*Exercise prompt*
Where does the string "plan" occur in the records? Copy each line that holds it.
+-------+
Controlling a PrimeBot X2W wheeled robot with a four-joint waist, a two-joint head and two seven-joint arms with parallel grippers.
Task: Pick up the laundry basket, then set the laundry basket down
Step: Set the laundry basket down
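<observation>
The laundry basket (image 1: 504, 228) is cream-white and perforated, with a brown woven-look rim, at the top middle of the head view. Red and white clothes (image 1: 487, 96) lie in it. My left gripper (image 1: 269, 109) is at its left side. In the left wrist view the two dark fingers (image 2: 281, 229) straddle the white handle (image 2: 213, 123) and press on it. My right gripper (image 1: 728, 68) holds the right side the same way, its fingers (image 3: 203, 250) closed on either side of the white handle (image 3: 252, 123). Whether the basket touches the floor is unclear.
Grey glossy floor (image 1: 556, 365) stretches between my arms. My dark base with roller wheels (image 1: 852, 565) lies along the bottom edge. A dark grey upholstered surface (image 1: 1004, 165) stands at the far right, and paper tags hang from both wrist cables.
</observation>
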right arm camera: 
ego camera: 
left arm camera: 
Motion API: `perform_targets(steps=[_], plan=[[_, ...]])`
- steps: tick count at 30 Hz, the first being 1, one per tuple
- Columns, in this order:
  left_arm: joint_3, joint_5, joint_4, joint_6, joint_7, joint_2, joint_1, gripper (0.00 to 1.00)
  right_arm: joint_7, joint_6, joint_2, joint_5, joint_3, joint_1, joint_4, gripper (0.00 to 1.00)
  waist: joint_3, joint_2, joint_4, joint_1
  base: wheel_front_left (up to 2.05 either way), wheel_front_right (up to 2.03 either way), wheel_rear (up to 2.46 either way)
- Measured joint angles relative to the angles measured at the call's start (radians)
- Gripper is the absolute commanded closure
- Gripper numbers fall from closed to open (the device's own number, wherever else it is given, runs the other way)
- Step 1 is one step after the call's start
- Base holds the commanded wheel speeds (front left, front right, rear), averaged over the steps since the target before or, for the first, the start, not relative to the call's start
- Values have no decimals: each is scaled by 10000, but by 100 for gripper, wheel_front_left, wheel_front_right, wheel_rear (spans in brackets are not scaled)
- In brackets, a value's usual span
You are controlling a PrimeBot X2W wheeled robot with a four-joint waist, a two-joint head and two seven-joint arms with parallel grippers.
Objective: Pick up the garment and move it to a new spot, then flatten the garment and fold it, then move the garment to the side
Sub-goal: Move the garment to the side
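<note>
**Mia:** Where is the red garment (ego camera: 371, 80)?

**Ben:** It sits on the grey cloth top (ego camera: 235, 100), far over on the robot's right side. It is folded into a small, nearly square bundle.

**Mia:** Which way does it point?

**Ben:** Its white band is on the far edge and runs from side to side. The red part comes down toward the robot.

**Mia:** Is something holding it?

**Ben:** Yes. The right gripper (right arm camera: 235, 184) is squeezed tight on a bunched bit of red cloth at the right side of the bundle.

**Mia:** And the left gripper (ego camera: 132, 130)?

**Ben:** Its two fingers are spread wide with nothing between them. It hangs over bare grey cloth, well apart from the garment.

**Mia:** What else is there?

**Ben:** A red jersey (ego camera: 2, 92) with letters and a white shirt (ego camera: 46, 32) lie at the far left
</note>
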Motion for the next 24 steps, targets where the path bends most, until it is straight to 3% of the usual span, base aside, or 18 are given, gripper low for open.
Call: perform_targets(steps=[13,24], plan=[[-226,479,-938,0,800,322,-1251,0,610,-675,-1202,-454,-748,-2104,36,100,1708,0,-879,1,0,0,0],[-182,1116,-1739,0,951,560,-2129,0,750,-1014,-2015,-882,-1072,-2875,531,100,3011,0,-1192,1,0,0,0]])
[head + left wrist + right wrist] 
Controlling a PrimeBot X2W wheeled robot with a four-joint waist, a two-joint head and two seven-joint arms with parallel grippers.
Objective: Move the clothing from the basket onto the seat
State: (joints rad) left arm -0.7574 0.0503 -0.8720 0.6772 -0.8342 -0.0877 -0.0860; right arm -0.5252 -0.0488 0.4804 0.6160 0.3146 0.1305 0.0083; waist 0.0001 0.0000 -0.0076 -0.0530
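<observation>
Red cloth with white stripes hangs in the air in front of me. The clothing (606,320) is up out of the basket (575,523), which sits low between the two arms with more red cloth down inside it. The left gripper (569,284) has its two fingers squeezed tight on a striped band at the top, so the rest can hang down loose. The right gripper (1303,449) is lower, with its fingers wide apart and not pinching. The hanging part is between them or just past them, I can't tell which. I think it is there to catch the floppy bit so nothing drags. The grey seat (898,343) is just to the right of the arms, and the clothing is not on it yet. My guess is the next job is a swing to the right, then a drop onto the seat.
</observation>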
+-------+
*Solution for this exercise*
Motion API: `perform_targets(steps=[_], plan=[[_, ...]])`
Call: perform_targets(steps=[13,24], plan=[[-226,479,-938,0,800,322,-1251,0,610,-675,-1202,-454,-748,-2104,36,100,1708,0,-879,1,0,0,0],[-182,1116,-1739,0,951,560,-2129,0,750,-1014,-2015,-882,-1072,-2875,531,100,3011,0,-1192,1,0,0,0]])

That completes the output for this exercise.